One of Rand’s challenges, apparently, was to confirm that the vulgar Marxist image of the capitalist, as described by the great proletarian writer Gorki in The Land of the Yellow Devil, or famous Russian poet Marshak in “Mister Twister,” is truly just. Rand’s heroes celebrate what Marxists charged capitalists with being – selfish, with a lack of interest in the public good and an indifference to the suffering of others. According the Rand, a different behavior undermines the promotion of human activities; humans should not be wasting emotion on anything other than augmenting their number of dollars – a clear criterion for the success of human activity.
“One who does not work, does not eat” is a pervasive idea found among the Bolsheviks and in Rand’s works. There is no doubt that this slogan was one of the most popular after the revolution in Russia, as was well known to Alice Rosenbaum. In fact, the main pathos of Rand’s major books is an echo of this slogan in the form of the uncompromising condemnation of “unearned income” and parasites of all kind. But it was the Bolsheviks who, for the first time in the history of law, had introduced the concept of “parasite” and severely persecuted those who did not get a salary. Rand definitely knew this. The Bolsheviks did not recognize the revenue from those activities that are condemned. The concept of social parasites is widely used by both Rand’s heroes and the Soviet people (incidentally, the poet Brodsky was declared a parasite). The character Rearden in Atlas sternly condemns her brother Philip for not working. Likewise, the Soviet government did not allow women to “sit at home” unless she had children under the age of three. No amount of “sacrifice” on behalf of the relatives was taken into account by the authorities.
Rand’s views were formed under the influence of Bolshevism, its ideology, and its practice. Many of Rand’s admirers are delighted with how she has consistently opposed the sympathy and assistance to people who were not contributing to the “industrial production.” The denial of compassion, as the main enemy of progress, Rand could have learned not so much from Nietzsche as from the Bolsheviks, who taught the people of Petrograd in the early 1920s many lessons of ruthlessness toward people.
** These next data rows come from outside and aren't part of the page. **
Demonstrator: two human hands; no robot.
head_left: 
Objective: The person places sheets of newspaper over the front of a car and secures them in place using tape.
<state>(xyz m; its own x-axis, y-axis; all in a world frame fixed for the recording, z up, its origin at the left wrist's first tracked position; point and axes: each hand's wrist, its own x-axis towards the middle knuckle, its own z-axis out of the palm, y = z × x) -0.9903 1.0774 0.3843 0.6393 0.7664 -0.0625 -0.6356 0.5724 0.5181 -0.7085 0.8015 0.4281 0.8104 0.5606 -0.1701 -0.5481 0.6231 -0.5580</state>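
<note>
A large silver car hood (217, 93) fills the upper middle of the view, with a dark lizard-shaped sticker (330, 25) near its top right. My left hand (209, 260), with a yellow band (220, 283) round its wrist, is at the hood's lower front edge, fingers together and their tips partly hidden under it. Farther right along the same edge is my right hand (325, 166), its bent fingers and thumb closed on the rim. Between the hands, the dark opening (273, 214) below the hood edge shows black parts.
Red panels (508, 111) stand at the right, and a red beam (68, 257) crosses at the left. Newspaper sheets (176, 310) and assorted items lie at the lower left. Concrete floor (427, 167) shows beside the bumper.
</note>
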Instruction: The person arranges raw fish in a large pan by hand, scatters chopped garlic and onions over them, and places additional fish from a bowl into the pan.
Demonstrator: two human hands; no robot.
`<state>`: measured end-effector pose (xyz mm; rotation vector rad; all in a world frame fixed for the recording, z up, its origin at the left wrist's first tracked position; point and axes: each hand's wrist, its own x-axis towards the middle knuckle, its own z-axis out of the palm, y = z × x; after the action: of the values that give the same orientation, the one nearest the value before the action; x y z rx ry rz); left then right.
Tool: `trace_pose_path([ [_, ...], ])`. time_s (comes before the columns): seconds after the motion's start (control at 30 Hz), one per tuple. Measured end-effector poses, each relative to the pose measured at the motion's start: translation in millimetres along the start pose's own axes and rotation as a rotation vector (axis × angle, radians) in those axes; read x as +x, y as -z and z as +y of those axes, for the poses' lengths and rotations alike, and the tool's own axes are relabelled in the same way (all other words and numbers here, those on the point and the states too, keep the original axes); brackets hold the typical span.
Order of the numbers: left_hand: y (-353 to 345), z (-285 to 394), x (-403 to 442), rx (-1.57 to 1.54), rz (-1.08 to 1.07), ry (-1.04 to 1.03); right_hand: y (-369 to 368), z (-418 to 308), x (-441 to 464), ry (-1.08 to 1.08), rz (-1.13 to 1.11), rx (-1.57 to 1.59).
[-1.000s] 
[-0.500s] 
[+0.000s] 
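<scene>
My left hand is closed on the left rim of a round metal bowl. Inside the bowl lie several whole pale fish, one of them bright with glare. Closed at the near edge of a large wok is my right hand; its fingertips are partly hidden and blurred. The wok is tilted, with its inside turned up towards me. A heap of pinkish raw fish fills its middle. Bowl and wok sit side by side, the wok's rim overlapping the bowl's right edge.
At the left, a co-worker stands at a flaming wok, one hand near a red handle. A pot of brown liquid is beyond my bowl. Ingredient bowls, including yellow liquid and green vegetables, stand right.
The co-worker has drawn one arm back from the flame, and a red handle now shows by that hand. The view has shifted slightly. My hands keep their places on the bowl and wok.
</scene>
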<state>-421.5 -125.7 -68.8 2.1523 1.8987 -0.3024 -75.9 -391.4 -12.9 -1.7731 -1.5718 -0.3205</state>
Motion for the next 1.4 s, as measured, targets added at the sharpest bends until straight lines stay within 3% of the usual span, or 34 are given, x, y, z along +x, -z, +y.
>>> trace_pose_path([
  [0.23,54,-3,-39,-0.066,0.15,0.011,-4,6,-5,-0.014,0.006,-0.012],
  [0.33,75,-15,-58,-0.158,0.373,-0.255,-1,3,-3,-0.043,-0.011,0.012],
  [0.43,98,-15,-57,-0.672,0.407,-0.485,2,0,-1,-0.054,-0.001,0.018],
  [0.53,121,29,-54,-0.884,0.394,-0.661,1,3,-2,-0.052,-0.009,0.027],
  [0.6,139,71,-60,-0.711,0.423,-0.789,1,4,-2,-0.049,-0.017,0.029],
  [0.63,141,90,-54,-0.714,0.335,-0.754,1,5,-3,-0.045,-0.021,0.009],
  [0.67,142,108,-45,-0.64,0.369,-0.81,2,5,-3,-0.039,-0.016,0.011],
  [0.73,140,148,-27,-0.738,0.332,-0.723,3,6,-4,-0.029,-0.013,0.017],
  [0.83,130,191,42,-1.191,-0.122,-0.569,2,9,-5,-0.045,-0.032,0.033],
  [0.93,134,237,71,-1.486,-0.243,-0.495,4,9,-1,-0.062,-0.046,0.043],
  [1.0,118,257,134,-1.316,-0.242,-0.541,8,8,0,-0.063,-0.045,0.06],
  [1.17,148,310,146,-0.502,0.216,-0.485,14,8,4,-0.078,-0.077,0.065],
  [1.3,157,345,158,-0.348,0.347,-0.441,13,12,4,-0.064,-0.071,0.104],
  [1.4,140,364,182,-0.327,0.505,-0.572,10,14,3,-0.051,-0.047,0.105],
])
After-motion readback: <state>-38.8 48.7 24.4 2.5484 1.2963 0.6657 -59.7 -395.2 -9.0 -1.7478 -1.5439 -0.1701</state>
Bolshevik texts such as Lenin’s speeches before the publication advocates of the 1920s and 1930s were filled with hatred for the internal and external enemies, parasites evading “socially useful work.” The oath of the pioneer, which I solemnly gave at the pioneer lineup on Nov. 5, 1936, focused on the promise to be “ruthless” to the enemies of the revolution.

It is a beautiful essay.

I think part of the strong reaction is two-part.
First is that a good number of people find her philosophy morally repugnant, but the aggravating factor is that she has her supporters to what some see as patently unsupportable.

To give a completely over the top example, to some it feels kind of like meeting someone who casually says “Sure, Jeffery Dhamer may have crossed the line in some peoples eyes, but from a purely logical perspective, murdering and eating young men has it’s good points as well.”